▸ BRIEF
Report each line of the listing that carries the word "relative".

▸ THE DATA

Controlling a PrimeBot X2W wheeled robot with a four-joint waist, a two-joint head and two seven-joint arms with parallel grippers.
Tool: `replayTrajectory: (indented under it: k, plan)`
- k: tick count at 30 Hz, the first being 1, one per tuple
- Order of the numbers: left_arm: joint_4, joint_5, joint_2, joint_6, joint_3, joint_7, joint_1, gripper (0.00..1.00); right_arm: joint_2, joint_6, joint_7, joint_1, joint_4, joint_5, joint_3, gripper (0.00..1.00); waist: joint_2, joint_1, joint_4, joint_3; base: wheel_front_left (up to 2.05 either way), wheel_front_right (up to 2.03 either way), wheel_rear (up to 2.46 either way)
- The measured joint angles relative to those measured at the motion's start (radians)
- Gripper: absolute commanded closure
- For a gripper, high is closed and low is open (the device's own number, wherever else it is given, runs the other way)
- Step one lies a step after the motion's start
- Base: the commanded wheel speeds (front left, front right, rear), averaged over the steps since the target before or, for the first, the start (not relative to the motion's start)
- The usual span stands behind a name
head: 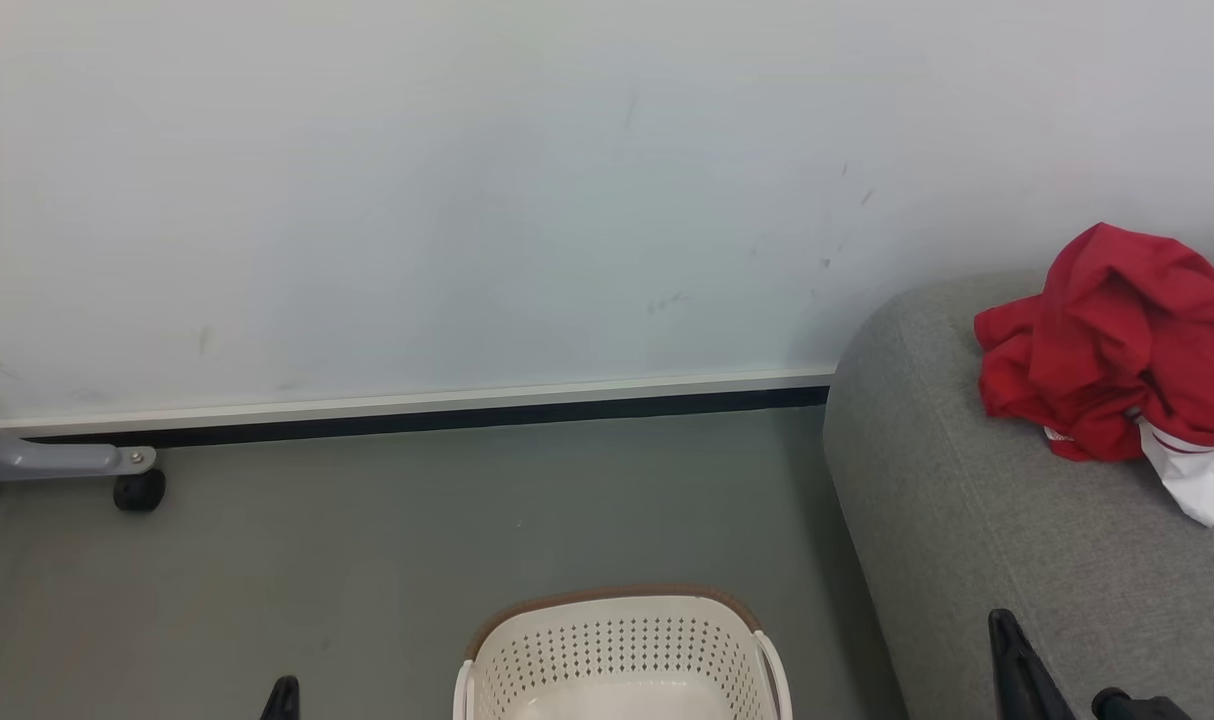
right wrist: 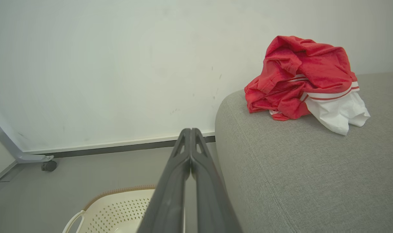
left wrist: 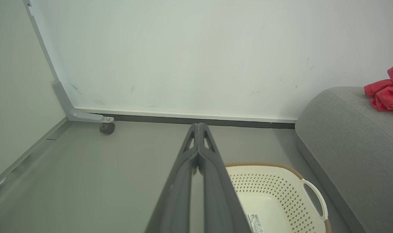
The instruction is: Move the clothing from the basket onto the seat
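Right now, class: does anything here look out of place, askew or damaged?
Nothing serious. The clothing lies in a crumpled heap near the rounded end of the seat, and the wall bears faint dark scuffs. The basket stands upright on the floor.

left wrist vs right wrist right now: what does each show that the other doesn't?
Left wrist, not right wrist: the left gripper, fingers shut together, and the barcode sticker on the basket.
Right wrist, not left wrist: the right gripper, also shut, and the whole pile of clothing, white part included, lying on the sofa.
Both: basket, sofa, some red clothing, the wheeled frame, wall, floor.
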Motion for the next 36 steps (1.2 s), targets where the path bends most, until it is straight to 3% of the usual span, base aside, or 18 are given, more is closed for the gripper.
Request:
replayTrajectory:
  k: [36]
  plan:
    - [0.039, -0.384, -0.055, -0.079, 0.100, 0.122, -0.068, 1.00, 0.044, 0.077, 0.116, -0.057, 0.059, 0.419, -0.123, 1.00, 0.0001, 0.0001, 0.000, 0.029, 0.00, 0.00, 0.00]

▸ ANSWER SPACE
- The measured joint angles relative to those measured at the motion's start (radians)
- Base: the commanded wheel speeds (front left, front right, rear), averaged over the steps since the target before or, for the first, the start (not relative to the motion's start)

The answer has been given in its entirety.